Xu Ming-Xing, Liu Jin-Mei, He Yong-Ming, Yang Xiang-Jun, Li Yong-Gang, Liu Chang, Zhao Xin, Wei Chao, Wang Hai-Peng, Zhu Jing-Fen
Division of Cardiology, The First Affiliated Hospital of Soochow University, Suzhou 215006, China.
The Third Hospital Affiliated to Anhui Medical University/First People's Hospital of Hefei City, Hefei 230061, China.
J Thorac Dis. 2019 Mar;11(3):848-856. doi: 10.21037/jtd.2019.02.16.
The peri-crux area is an anatomical structure of the heart. Unfortunately, important information on this area mainly derives from autopsy heart with a small, under-representative sample size, resulting in limited clinical applications. Furthermore, little has been done to standardize the definition of the peri-crux area on coronary computed tomography angiography (CCTA) images or to investigate coronary artery anatomy wherein potential values are attracting experienced inventional cardiologists in terms of the revascularization strategies. The current study aimed to identify the peri-crux cordis area and to observe coronary artery anatomical distributions in this area on CCTA.
A total of 1,006 consecutive patients undergoing CCTA exams were enrolled. We delineated the peri-crux cordis area based on the posterior interatrial sulcus, posterior interventricular sulcus (PIS), left and right posterior atrioventricular groove on the diaphragmatic surface of the heart. Then we observed the coronary artery distributions in the peri-crux cordis area in different sexes.

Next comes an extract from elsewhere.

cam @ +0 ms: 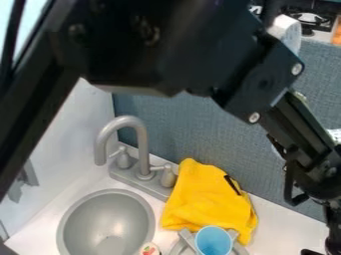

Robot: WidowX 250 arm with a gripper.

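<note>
At the right edge, low down, hangs the black gripper (333, 219), partly cut off by the view's border. It is to the right of a yellow cloth (206, 201), apart from it. The cloth lies bunched beside the faucet, with a small black strip on it. In front of the cloth, at the bottom edge, a light blue cup (214, 241) shows its open top, with grey parts around it. Left of the cup is a small white item with red and green marks (149, 248), at the sink's rim. What the gripper holds, if anything, cannot be seen.
A round grey sink (106, 219) is at the lower left, with a grey faucet (138, 144) behind it. A blue-grey panel (193, 129) stands behind the white counter (279, 224). The arm crosses the upper part. A black burner (311, 19) is at the top right.
</note>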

We have defined the peri-crux cordis area according to the anatomical landmarks on the diaphragmatic surface of the heart on CCTA images. We have observed 8 coronary artery distributions in the peri-crux cordis area. Right dominance has 4 types (types 1-4); left, 1 type (type 0) and balanced, 3 types (types 5-7). Out of the 1,006 cases, the type 1 is commonest with 834 cases (82.9%). There are no statistically significant differences in terms of coronary dominances and coronary artery distributions in the peri-crux cordis area between sexes (P>0.05).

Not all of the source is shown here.